** What you should do **
Your answer must match the material exactly, line for line.
[Opening Data section section]
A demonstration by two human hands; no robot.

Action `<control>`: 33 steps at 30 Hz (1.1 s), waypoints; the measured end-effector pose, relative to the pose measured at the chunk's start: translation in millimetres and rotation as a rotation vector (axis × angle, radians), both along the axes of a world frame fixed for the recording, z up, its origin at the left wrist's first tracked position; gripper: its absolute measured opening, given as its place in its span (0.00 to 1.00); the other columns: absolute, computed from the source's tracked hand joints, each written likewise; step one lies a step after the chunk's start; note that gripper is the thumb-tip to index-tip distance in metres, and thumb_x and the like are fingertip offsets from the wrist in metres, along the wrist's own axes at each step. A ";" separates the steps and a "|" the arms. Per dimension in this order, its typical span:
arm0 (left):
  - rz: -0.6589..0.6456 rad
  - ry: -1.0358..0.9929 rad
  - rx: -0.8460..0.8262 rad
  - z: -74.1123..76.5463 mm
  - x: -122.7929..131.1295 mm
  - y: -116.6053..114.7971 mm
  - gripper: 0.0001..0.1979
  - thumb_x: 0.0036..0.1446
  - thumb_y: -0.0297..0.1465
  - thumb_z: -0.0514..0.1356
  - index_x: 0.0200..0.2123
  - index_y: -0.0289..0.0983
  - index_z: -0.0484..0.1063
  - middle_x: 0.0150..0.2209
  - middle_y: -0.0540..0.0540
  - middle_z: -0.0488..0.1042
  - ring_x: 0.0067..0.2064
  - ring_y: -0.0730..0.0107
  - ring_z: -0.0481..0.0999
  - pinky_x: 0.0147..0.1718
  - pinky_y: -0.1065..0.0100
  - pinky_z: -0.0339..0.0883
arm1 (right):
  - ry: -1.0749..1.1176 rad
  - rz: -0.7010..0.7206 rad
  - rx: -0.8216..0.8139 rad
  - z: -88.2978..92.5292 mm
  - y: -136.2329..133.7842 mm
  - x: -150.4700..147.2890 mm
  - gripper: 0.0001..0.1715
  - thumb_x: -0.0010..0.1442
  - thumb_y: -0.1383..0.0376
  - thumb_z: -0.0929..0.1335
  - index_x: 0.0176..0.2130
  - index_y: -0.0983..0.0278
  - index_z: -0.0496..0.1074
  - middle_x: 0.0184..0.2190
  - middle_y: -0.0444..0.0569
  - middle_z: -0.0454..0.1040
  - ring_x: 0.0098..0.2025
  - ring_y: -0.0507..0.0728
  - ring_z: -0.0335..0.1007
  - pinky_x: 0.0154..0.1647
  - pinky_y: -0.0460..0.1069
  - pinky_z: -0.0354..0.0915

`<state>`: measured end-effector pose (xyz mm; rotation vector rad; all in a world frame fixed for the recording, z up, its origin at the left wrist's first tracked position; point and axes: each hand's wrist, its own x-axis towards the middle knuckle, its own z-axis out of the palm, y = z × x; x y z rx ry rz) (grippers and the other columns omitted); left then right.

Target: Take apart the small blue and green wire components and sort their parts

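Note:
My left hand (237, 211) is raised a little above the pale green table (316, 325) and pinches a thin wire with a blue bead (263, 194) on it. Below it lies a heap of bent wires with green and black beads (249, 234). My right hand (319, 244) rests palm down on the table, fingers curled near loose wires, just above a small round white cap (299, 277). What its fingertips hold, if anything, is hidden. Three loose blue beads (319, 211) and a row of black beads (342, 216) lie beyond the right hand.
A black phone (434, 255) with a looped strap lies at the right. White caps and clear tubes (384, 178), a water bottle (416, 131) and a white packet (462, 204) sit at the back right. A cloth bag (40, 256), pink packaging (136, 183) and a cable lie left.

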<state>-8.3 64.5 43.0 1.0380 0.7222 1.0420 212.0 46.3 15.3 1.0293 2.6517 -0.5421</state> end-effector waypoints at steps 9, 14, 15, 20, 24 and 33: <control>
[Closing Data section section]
** Your response **
A demonstration by two human hands; no robot.

Action `<control>`: 33 steps at 30 Hz (1.1 s), waypoints; the measured end-effector pose, relative to the pose measured at the chunk's start: translation in millimetres and rotation as a rotation vector (axis × angle, radians), both along the axes of a world frame fixed for the recording, z up, its origin at the left wrist's first tracked position; gripper: its absolute measured opening, given as its place in its span (0.00 to 1.00); the other columns: absolute, computed from the source's tracked hand joints, each written likewise; step one lies a step after the chunk's start; note that gripper is the thumb-tip to index-tip distance in metres, and thumb_x and the like are fingertip offsets from the wrist in metres, along the wrist's own axes at each step. A ";" separates the steps and a "|" the arms. Per dimension in this order, its typical span:
arm0 (left):
  - rz: -0.6589..0.6456 rad
  - ry: -1.0358..0.9929 rad
  - rx: -0.8460..0.8262 rad
  - z: -74.1123..76.5463 mm
  - x: -122.7929..131.1295 mm
  - y: -116.6053..114.7971 mm
  - gripper: 0.0001..0.1979
  - thumb_x: 0.0036..0.1446
  - thumb_y: -0.0297..0.1465
  - thumb_z: -0.0514..0.1356
  - index_x: 0.0200..0.2123
  - index_y: -0.0289..0.0983
  - index_z: -0.0484..0.1063
  - middle_x: 0.0150..0.2209
  - middle_y: -0.0540..0.0540
  - middle_z: -0.0488..0.1042
  - ring_x: 0.0067..0.2064
  - ring_y: -0.0730..0.0107
  - ring_z: -0.0481..0.0999
  - pinky_x: 0.0147..0.1718
  - pinky_y: -0.1065..0.0100
  - pinky_z: -0.0339..0.0883
arm1 (right):
  - ry: -1.0749..1.1176 rad
  - rz: -0.7010..0.7206 rad
  - rx: -0.8216..0.8139 rad
  - z: -88.2978..92.5292 mm
  - y: -136.2329..133.7842 mm
  - x: -150.4700..147.2890 mm
  - gripper: 0.0001..0.1715
  - thumb_x: -0.0010..0.1442
  - thumb_y: -0.1383..0.0376
  - thumb_z: -0.0929..0.1335
  - index_x: 0.0176..0.2130
  - index_y: -0.0983..0.0278
  - index_z: -0.0496..0.1074
  - middle_x: 0.0184..0.2190
  - middle_y: -0.0444..0.0569
  - middle_z: -0.0454..0.1040
  - ring_x: 0.0098..0.2025
  - ring_y: -0.0507..0.0728
  - ring_z: -0.0335..0.1007
  - pinky_x: 0.0154..0.1647
  - pinky_y: -0.0460..0.1069
  - pinky_z: -0.0354..0.0915

`<state>`: measured end-effector pose (xyz mm; rotation vector rad; all in a world frame fixed for the recording, z up, its origin at the left wrist's first tracked position; point and axes: each hand's wrist, its own x-axis towards the middle knuckle, its own z-axis out of the palm, y = z × x; x y z rx ry rz) (grippers and the other columns omitted); left then right.

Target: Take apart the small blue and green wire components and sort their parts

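Note:
My left hand (237, 211) is raised a little above the pale green table (316, 325) and pinches a thin wire with a blue bead (263, 194) on it. Below it lies a heap of bent wires with green and black beads (249, 234). My right hand (319, 244) rests palm down on the table, fingers curled near loose wires, just above a small round white cap (299, 277). What its fingertips hold, if anything, is hidden. Three loose blue beads (319, 211) and a row of black beads (342, 216) lie beyond the right hand.
A black phone (434, 255) with a looped strap lies at the right. White caps and clear tubes (384, 178), a water bottle (416, 131) and a white packet (462, 204) sit at the back right. A cloth bag (40, 256), pink packaging (136, 183) and a cable lie left.
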
<state>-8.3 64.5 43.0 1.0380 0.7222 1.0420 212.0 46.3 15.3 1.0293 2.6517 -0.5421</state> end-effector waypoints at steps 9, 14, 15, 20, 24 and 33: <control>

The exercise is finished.